Le clan des Otori, tome 5 : le fil du destin de Lian Hearn

Publié le par Walpurgis

Littérature australienne

 

Grand format

Traducteur : Philippe Giraudon

Edition : Gallimard

Date de parution : 2008

ISBN : 9782070615681

Nombre de pages : 599 pages

 

Livre lu dans le cadre d'une LC organisée par Toons.

 

Attention, il y a des spoilers sur la saga !!!

 

 

Shigeru Otori doit devenir le prochain seigneur Otori. Malgré son jeune âge, il sait que ses oncles font partie de ses ennemis et que Iida Sadamu est son rival.

 

Autant j'ai pesté que Lian Hearn nous sape la saga avec son 4e tome dans la veine 15 ans après, autant que ce 5e tome me réjouissait car il est une préquelle au Chant du rossignol et nous raconte l'histoire de Shigeru Otori.

Grâce aux précédents tomes, nous connaissons quelques bribes de l'histoire de Shigeru mais sa disparition prématurée lors du premier tome de la saga ne pouvait qu'emplir de tristesse. Ici l tome commence lorsque Shigeru a 12 ans et son jeune frère Takeshi 8 ans. Lors d'un évènement tragique au bord d'une rivière, Shigeru montre déjà sa compassion et son autorité naturelle. C'est avec enthousiasme que l'on suit le parcours du jeune seigneur Otori. Sa vie semée d'embûches, de tragédies mais aussi de passions construira l'homme secret et mystérieux qu'on découvre dans le premier tome.
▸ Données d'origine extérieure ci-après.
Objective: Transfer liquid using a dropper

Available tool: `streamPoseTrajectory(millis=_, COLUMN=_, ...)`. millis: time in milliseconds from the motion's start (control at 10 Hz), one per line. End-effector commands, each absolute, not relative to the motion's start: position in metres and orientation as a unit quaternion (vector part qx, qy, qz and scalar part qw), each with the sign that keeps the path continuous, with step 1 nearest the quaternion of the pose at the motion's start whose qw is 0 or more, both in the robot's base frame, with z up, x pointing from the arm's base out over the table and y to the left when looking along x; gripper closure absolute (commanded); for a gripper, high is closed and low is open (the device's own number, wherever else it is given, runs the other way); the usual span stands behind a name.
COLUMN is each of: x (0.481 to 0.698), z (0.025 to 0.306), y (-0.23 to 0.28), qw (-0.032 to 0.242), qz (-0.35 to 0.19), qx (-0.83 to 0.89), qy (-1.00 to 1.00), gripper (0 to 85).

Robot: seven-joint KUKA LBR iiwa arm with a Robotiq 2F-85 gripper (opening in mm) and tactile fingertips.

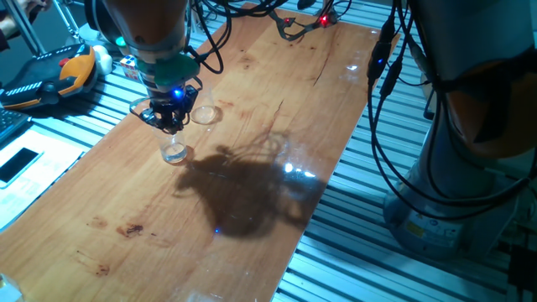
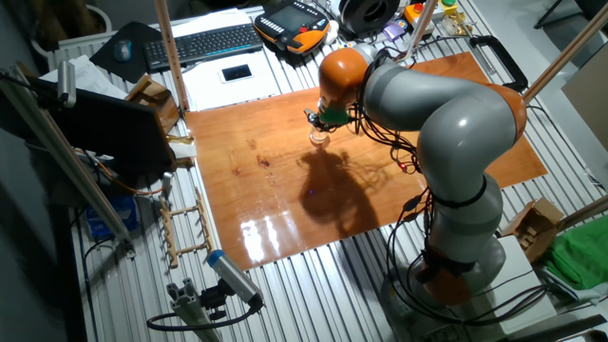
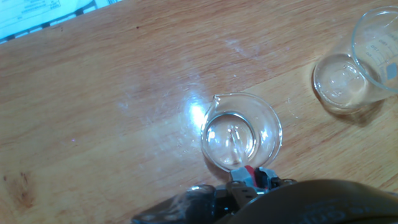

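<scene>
— Straight below the tool (image 3: 249, 180), what lies there?

— The dropper (image 3: 239, 149). The hand view shows a bit of red bulb caught at the tool's tip, and the thin clear tube runs down from it into the small beaker (image 3: 241, 132) with the pouring lip. So the tool is pinching the dropper by its top, as far as I can judge; the fingers themselves are mostly hidden by the dark housing.

— And the long axis?

— Near vertical, along the tool's own line, tip inside the beaker's mouth. Any liquid (image 3: 231, 140) shows only as a pale glint at the bottom.

— Where would it go from here?

— A second beaker (image 3: 348, 78) stands apart to the right and further up in the hand view, on the tabletop (image 3: 112, 106). In one fixed view the tool (image 1: 170, 117) hangs right over the near glass (image 1: 174, 151), the other glass (image 1: 204, 114) just beyond. My guess: lift straight, then move sideways toward that one.
</scene>
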State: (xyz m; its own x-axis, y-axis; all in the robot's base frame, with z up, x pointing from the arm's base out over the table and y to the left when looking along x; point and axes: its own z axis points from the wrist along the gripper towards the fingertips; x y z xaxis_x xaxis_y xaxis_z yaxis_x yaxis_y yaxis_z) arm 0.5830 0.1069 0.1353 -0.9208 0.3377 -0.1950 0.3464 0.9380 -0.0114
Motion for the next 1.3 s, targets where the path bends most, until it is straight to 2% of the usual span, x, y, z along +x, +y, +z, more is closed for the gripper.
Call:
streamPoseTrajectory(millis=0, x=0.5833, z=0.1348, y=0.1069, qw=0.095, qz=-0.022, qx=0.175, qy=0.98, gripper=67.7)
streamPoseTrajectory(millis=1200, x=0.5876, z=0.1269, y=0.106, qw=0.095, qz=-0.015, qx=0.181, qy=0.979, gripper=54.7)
Bien que l'on sache une grande partie des évènements, d'autres nous sont révélés avec surprise. Le point culminant étant la défaite de Shigeru à Yaegahara à cause entre autres de la traîtrise involontaire de sa concubine Akane. Bien sûr sa rencontre avec Naomi Maruyama est très attendue et leur amour à la In the mood for love m'a beaucoup touché.

Entre batailles, trahisons, complots et résignation, la vie de Shigeru est une longue attente afin d'assouvir sa vengeance. Entre la découverte de la Tribu et des Invisibles et l'amitié qu'il inspire, Shigeru met en place toutes les pièces du puzzle jusqu'à la découverte et le sauvetage de Takeo qui lui permettront d'instaurer la paix.

On peut parfois être un peu perdu à cause de la multitude de personnages mais une fois la bataille de Yaegahara passée, ceux-ci sont sensiblement réduits. Mais c'est avec un plaisir évident qu'on retrouve les personnages de Shizuka, Kenji ou encore le pirate fumio (enfin le père !).

A noter la douce poésie qui imprègne ce livre car pour cela, Lian Hearn montre un véritable talent. On ressent beaucoup de bien-être, de beauté et l'envie de contempler à cette lecture malgré parfois beaucoup de violence.

Un 5e tome réussi et intéressant sur Shigeru Otori qui rattrape à mon sens la bévue du 4e tome.